When I read that question, I was intrigued. Using closures instead of functions tends to be more costly because closures capture some of the environment, and that has some overhead. In practice, we usually don’t think about the difference when programming, and the choice of one over the other comes down to personal preference and what feels right.
However, Rust has a reasonably smart compiler that can take advantage from a wide array of optimisations, and zero cost abstractions is one of Rust’s strengths, so it’s also reasonable to expect little difference between a function and a closure with no free variables (i.e., no enclosed variables) after optimisation.
This matter can be unfolded into several smaller questions, but for the sake of pragmatism I will be focusing on the differences in the code generated by the current stable nightly release of the compiler, rustc 1.5.0-nightly (7bf4c885f 2015-09-26)

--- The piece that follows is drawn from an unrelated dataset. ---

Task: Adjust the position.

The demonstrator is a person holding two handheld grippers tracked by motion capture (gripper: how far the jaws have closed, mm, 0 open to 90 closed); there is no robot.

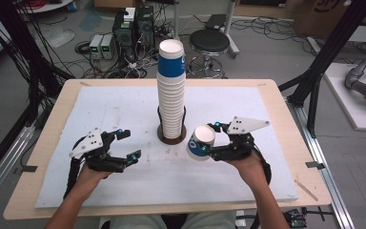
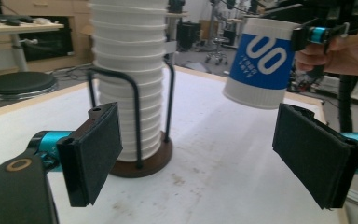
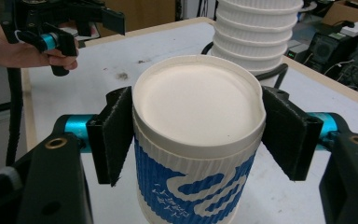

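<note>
High view: my right tongs (image 1: 208, 139) grip a single paper cup with a blue band and white ribbed rim (image 1: 201, 142), held off the white-covered surface (image 1: 124, 114) just to the right of the tall stack of matching white paper cups (image 1: 171, 93). The stack stands in a black wire holder on a round dark-brown base (image 1: 171, 136), and its topmost cup shows the same blue band.

In the right gripper view, both black pads press on opposite sides of the cup (image 3: 198, 149), just under its rolled lip. There the cup has a flat, off-white closed end facing the camera, a corrugated white wall and a blue sleeve with white printed shapes. In the left gripper view the cup (image 2: 261, 63) hangs tilted in the air, its blue band bearing large white "00" figures.

My left tongs (image 1: 128, 145) stand wide apart with nothing between them, above the surface to the left of the stack.
</note>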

. The easiest way to compare the generated assembly code is to compile the two different versions with rustc -C opt-level=2 --emit asm
and check the differences with diff
. Comparing only the optimised code will help us avoid drowning in inconsequential differences, since the debug builds are only useful for development and aren’t supposed to be used in production. 😉
Alright, let’s go ahead and compare the following two examples (adapted from Elizabeth’s question):
Function
fn double(x: i32) -> i32 {
2 * x
}
fn main() {
let v = vec!(1, 2, 3);
let w = v.into_iter().map(double);
// Make sure the result isn't optimised away
println!("{:?}", w.collect::<Vec<i32>>());
}
Closure
fn main() {
let v = vec!(1, 2, 3);
let w = v.into_iter().map(|x| 2 * x);
// Make sure the result isn't optimised away
println!("{:?}", w.collect::<Vec<i32>>());
}
I made both versions available on the Rust playground: function and closure. If you want to see for yourself the output of running diff
on the resulting files, here you go. Be warned: the diff is “noisy” because some CPU registers are used in one version but not in the other, and there is also name mangling.
Looking at the generated assembly code, the only significant difference is that the code corresponding to the body of the function/closure, 2 * x
, is preceded by a call to __rust_allocate
(std::rt::heap::allocate
), and followed by a call to __rust_deallocate
(std::rt::heap::deallocate
), but only in the version where a closure is used.

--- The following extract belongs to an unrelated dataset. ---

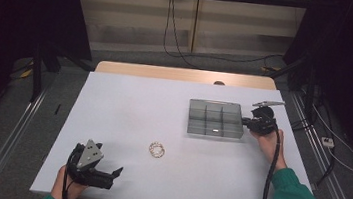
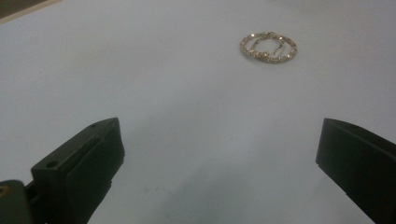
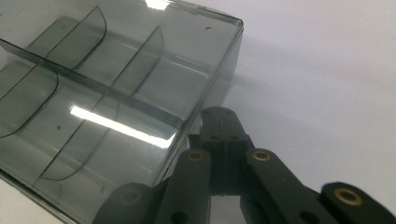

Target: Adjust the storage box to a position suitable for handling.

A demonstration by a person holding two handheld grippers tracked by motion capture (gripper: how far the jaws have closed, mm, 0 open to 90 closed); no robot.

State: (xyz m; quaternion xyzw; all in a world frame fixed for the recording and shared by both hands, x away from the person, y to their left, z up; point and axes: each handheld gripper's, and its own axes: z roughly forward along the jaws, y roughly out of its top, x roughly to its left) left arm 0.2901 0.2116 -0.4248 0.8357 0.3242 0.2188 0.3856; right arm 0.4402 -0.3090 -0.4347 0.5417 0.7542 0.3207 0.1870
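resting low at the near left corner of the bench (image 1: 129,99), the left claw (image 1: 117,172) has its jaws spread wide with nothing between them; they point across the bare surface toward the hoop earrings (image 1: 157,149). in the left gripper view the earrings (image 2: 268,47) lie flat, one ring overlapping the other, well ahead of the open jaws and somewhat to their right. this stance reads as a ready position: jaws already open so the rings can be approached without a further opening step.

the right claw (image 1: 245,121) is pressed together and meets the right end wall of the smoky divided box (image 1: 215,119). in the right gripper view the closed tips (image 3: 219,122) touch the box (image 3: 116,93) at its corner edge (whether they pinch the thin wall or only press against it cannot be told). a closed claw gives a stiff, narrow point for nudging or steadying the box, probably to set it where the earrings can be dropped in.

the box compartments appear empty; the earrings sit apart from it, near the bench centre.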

EDIT: After I published this post, Huon Wilson and Björn Steinbrink took a look to the generated assembly code and concluded that the extra allocation is actually an instance of the vector v
that isn’t being optimized away in the closure version, which is a little surprising. Björn suspects [1, 2] this is due to a different set of optimizations being applied in each version. Huon also pointed out that closures are never implicitly on the heap, as he explains in an excellent blog post about closures.
Thanks for the precious feedback, Huon and Björn!

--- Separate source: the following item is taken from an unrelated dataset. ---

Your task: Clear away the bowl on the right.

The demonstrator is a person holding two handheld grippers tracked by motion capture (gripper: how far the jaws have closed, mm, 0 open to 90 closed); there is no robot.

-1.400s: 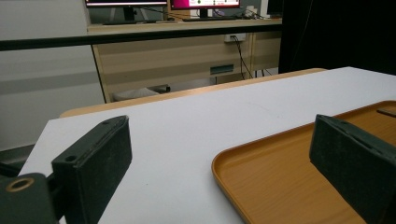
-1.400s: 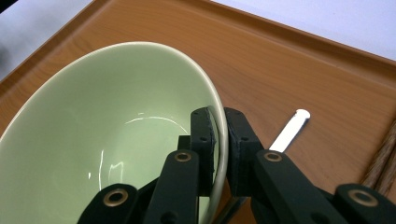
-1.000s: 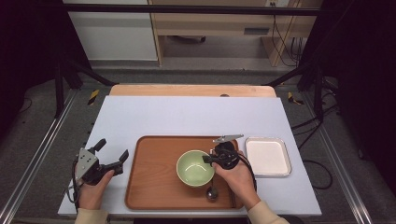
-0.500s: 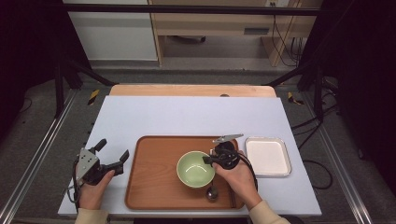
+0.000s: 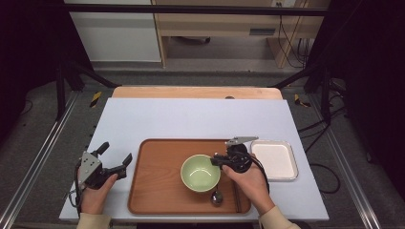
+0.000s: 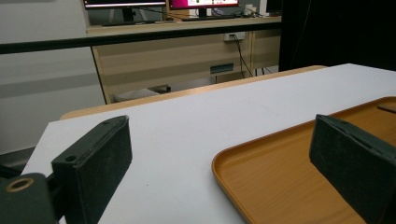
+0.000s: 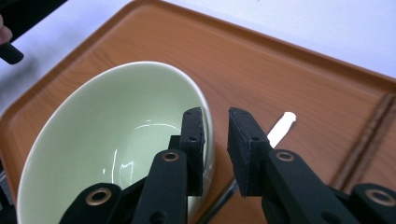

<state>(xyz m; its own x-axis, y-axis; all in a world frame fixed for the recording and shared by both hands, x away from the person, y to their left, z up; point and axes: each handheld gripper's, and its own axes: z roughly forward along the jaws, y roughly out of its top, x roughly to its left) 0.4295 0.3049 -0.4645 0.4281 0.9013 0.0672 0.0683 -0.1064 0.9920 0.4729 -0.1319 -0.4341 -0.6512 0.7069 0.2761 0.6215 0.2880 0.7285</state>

For more details about how closures are implemented in Rust, check the Closures chapter in the official book, as well as Huon Wilson’s blog post.
I also ran a small benchmark pitting both versions against each other, but there is no measurable difference between both versions.
The bottom line is, for most users there is no practical difference between functions and closures without captured variables. Use whatever seems right. Personally, I prefer using closures when they’re small and used in one place (like in the previous examples), and functions otherwise. Remember Harold Abelson’s advice:
“Programs must be written for people to read, and only incidentally for machines to execute.”
Bonus round: named closure
Before hitting “Publish”, I discussed that observation with a friend unfamiliar with Rust, and he thought it might be interesting to check if there was any difference between using a closure directly in the argument, as previously, and using a named closure, i.e., assigning the closure to a variable and passing it to map
, like this:
fn main() {
let double = |x| 2 * x;
let v = vec!(1, 2, 3);
let w = v.into_iter().map(double);
// Make sure the result isn't optimised away
println!("{:?}", w.collect::<Vec<i32>>());
}
Since both the Rust compiler and LLVM (the compiler infrastructure that powers the compiler) are smart, the intermediate variable is optimises away, generating exactly the same code for this version as it did for the one with an anonymous closure.
Update
Jake Goulding noticed I goofed up and used the nightly release of the compiler instead of the stable release I meant to use. I recompiled the examples with the current stable rustc 1.3.0 (9a92aaf19 2015-09-15)
and generated a new diff. As you can see in this diff, the extra allocation is optimised away, just like it should. I apologize for the mistake. Thank you, Jake!